Suppose you kept (as proof) grocery receipts that showed you bought a good balance of foods in each necessary food group. However, you never exercised. In this case, you might get 3 points for being nutritionally adequate, but none for proper exercise.
If you then decided to exercise 3 times a week for 30 minutes or more (verified by the gym, walking groups, etc.), you could get 3 volunteer points each week (one for each time you did it).
These points, registered with the volunteer club and verified by someone designated to check on you periodically, could be given to your doctor’s office as proof of nutrition and “exercise co-pay”. That could be worth a hefty discount off medical expenses, as it’s been proven that people who take care of their health usually have significantly lower medical costs, if only for the amount of drugs they need to use.

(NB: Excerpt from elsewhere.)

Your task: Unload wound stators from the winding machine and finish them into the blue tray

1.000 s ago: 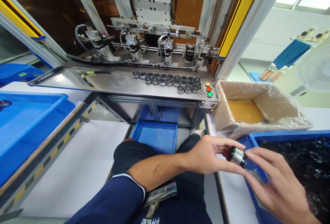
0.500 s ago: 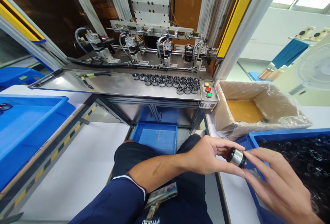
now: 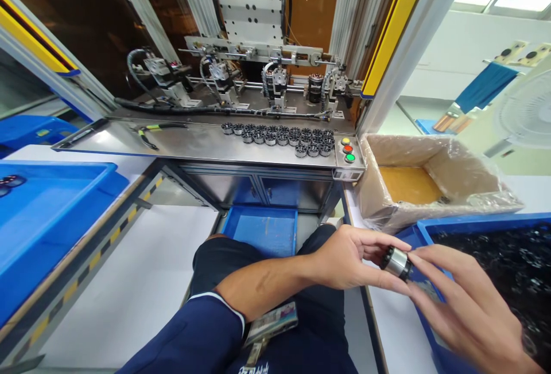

Even people who do all they can for their health, though, have problems sometimes. For the times they do need help, they could receive a good discount, I hope. (See the “Health Care” section below.)
There are lots of other things you could get points for, and you probably would if you simply took good care of the people and normal responsibilities in your life, like paying your child support when due and taking your child to the doctor when she needed to go. I’ll mention a few other things further on.
Any of those things could raise the value of any volunteer hours, too:
- Suppose you buy (and eat) verifiably good food in proper proportions and exercise 3 times a week for at least 30 minutes each. (6 points)
- You take your grocery cart all the way back into the store and get 2 points, because a mystery volunteer saw you and took down your name for the Club.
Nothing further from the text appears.